What is important when it comes to political sausage-making is not the setting as much as the props, the invigorating ideology which propels the faithful forward. Unexpected remarkable things do happen.
Political education
Some 50 people, half of them press, politicians and volunteers, had gathered in Newburgh on this sweltering July day to hear politicians speechify as part of a cropped and edited product intended to be beamed to the world via the Internet.
Arriving attendees were handed a clipboard for their contact information, and then ushered inside to collect a handsome free t-shirt emblazoned with the “Homes are not Hotels” motto. They were then set loose in the space to follow the speeches until the press and optics portion of the event was over, and food and drink was offered gratis.
Before the event started, the first photo op presented itself. Everyone but the press was hustled over to a wall adorned with the blue, red, black and white slogan signs. A lectern was rolled into place to emphasize the human background.
For the Many’s political director Ranga talked about the short-term rental market in the Hudson Valley.
“Right here in Orange County, this is the county with the seventh most Airbnb revenue,” said Ranga. “Dutchess County is third, and Ulster County is number one in the state, outside of New York City….”
Absentee investors, people who don’t live in these communities or in the property they owned, were coming into town. “They’re buying up our housing, buying up apartments, buying up entire buildings, and instead of renting them out to the people that live here, they’re choosing to rent them out as vacation rentals in order to make a quick profit,” continued Ranga. “It’s taking up a huge percentage of our housing stock that could be used for long-term housing, which is leading to a major shortage and making the housing crisis worse. We’re just driving up rents for tenants, and driving up prices for first-time homebuyers making it so much harder to settle down and call these communities.”

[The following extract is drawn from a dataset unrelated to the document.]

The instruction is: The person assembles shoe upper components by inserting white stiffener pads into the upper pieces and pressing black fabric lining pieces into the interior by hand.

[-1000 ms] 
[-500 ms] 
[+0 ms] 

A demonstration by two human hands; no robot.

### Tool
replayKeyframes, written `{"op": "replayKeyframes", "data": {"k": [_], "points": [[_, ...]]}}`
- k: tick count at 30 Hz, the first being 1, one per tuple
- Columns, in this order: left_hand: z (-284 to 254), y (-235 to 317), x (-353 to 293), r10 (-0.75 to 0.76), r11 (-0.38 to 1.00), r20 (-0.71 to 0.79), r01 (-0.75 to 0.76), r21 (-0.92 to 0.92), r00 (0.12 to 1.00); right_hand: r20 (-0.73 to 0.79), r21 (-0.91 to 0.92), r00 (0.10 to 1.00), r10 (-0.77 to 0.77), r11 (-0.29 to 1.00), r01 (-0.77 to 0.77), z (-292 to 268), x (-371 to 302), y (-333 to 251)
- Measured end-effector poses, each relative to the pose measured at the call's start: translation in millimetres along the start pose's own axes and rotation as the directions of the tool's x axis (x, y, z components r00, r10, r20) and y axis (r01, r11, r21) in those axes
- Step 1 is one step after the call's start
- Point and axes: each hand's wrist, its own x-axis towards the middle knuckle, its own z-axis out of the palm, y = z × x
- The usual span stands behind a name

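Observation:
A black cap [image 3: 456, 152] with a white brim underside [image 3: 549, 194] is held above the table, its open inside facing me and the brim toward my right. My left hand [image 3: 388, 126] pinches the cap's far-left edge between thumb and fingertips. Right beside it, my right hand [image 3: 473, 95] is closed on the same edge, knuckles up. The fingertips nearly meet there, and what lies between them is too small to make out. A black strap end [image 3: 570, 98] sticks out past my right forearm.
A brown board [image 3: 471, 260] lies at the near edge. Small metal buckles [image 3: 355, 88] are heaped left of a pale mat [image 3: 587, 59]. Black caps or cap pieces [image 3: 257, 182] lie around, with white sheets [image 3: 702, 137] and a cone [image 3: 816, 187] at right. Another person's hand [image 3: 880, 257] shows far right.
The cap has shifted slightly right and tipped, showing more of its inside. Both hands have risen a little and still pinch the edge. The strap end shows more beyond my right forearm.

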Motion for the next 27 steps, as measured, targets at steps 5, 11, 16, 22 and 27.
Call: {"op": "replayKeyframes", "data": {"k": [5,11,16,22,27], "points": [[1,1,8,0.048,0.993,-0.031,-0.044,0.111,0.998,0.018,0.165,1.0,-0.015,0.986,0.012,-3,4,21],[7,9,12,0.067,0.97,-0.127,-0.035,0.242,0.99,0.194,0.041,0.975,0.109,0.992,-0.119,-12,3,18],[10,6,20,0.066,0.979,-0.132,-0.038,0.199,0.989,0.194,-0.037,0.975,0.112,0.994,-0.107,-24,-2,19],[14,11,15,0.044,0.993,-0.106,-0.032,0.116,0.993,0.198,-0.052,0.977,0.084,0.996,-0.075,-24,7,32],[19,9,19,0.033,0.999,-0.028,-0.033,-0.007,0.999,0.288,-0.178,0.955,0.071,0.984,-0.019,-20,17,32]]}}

All the speakers, including north-of-the-Orange-County-border personages ex-state-senator Jen Metzger, Ulster County comptroller March Gallagher and New Paltz village deputy mayor Alexandra Wojcik, presented diverse variations on the same theme.
The event went off without a hitch. Once the political indoctrination was complete, the politicians mingled with the press and each other.
The mingle was not dissimilar to a church service in a homeless shelter. At the end of it, For the Many was able to announce mayor Torrance Harvey’s pledge to champion legislation the group has prepared.
The mayor said that For the Many’s template policy was desperately needed in his city. “This proposal will pass in the City of Newburgh with unanimous support,” he predicted.